Interface failover basically brings down a interface, so that other inetrfaces take over, waits for 10 min and then brings it back up. There are 4 interfaces on texan2.

While the third one was brought down, the IO on zop03-01 was stopped. I was running tests to create directories and files on the FS which were created on the multipath disks. The tests suddenly started to fail when the interface failover happened on the 3rd interface.

Now i see that when i login to the system everything is read only.

root@zop03-01:~# touch abc
touch: cannot touch ?abc?: Read-only file system
root@zop03-01:~#

root@zop03-01:~# lsb_release -sc; uname -m; uname -r
vivid
ppc64le
3.19.0-9-generic

root@zop03-01:~# less /etc/fstab
# /etc/fstab: static file system information.
#
# Use 'blkid' to print the universally unique identifier for a
# device; this may be used with UUID= as a more robust way to name devices
# that works even if disks are added and removed. See fstab(5).
#
# <file system> <mount point> <type> <options> <dump> <pass>
/dev/mapper/mpath10-part2 / ext4 errors=remount-ro 0 1
/dev/mapper/mpath10-part3 none swap sw 0 0
kte:/kte /kte nfs soft,rw,nolock,auto,exec 0 0
kte:/data /data nfs soft,rw,nolock,auto,exec 0 0
kte:/distros /distros nfs soft,rw,nolock,auto,exec 0 0
kte:/images /images nfs soft,rw,nolock,auto,exec 0 0
root@zop03-01:~#

root@zop03-01:~# df -lh
Filesystem Size Used Avail Use% Mounted on
udev 7.5G 0 7.5G 0% /dev
tmpfs 1.6G 38M 1.5G 3% /run
/dev/sdah2 48G 29G 16G 65% /
tmpfs 7.6G 0 7.6G 0% /dev/shm
tmpfs 5.0M 128K 4.9M 3% /run/lock
tmpfs 7.6G 0 7.6G 0% /sys/fs/cgroup
tmpfs 1.6G 0 1.6G 0% /run/user/0
root@zop03-01:~#

root@zop03-01:~# fsck.ext4 /dev/sdah2
e2fsck 1.42.12 (29-Aug-2014)
/dev/sdah2: recovering journal
/dev/sdah2 contains a file system with errors, check forced.
Pass 1: Checking inodes, blocks, and sizes
Pass 2: Checking directory structure
Pass 3: Checking directory connectivity
Pass 4: Checking reference counts
Pass 5: Checking group summary information
Free blocks count wrong (4957824, counted=5069276).
Fix<y>? yes
Free inodes count wrong (2952662, counted=2953167).
Fix<y>? yes

/dev/sdah2: ***** FILE SYSTEM WAS MODIFIED *****
/dev/sdah2: ***** REBOOT LINUX *****
/dev/sdah2: 186417/3139584 files (1.2% non-contiguous), 7488804/12558080 blocks
root@zop03-01:~#
=================

== Comment: #6 ==

There is no issue now. System is all fine. But i can recreate it easily. If i start IO tests and parallelly start interface failover tests, it can be recreated.

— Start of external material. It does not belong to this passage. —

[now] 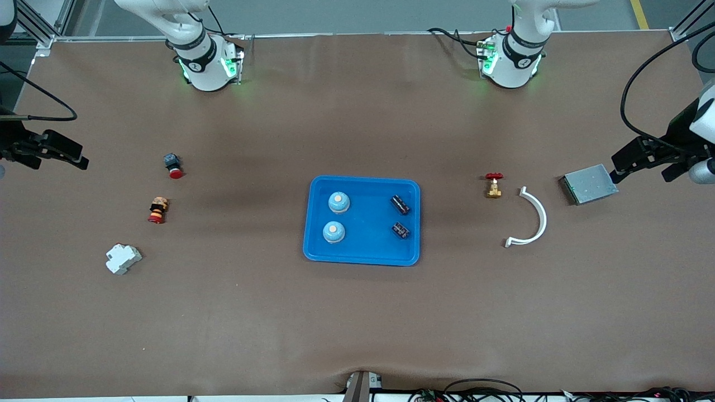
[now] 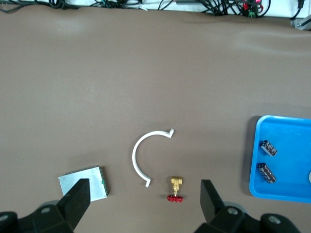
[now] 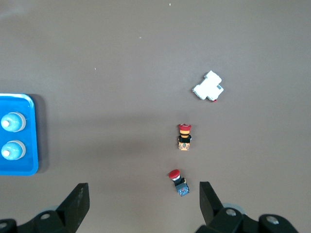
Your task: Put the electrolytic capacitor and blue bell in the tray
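Brown table [image 1: 357, 324]: holds every part listed, from the right arm's end to the left arm's end.
Right gripper [image 3: 143, 194]: up over the right arm's end of the table, fingers spread wide, holding nothing.
White breaker [image 1: 123, 259]: nearest the front camera of the three parts at that end.
Orange button [image 1: 157, 210]: on its side, red cap, between the breaker and the dark button.
Dark button [image 1: 172, 166]: red cap, farthest of the three.
Tray [image 1: 362, 254]: mid-table, flat.
Blue bells [image 1: 338, 202]: two, in the tray, on the side toward the right arm.
Capacitors [image 1: 400, 204]: two, black, lying in the tray on the side toward the left arm.
Brass valve [image 1: 493, 186]: red handle, just beside the white arc.
White arc [image 1: 533, 218]: flat, between valve and box.
Grey metal box [image 1: 590, 183]: toward the left arm's end.
Left gripper [image 2: 144, 191]: up over the table by the grey metal box, fingers spread wide, holding nothing.
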`<state>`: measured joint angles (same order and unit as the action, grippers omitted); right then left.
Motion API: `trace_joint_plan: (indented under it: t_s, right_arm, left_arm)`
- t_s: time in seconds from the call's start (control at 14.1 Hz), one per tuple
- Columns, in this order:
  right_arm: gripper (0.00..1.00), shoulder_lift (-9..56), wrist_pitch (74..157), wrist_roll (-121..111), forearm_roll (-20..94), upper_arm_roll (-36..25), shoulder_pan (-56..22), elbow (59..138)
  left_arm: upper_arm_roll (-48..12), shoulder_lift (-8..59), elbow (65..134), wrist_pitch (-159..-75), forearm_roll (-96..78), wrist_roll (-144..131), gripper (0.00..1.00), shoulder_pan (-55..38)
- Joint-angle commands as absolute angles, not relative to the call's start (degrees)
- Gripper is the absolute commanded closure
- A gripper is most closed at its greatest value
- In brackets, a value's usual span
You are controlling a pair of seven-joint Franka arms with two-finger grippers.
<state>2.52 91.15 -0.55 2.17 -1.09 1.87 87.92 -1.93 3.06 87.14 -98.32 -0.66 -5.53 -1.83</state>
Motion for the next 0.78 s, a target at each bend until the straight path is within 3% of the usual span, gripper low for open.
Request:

But i just dont want it to get into the same state. and you do an fsck, reboot solves the problem.

We need to get into the root cause for why the system is going to bad state.

== Comment: #8 ==

Re-creating the issue with more details:

The IO tests were running ( IO tests basically create directories and files on the FS).
I started the interface failover tests. It basically fails the interface on the SAN subsystem and failsover to the next available interface.There are such 4 interfaces available.The SAN is texan2.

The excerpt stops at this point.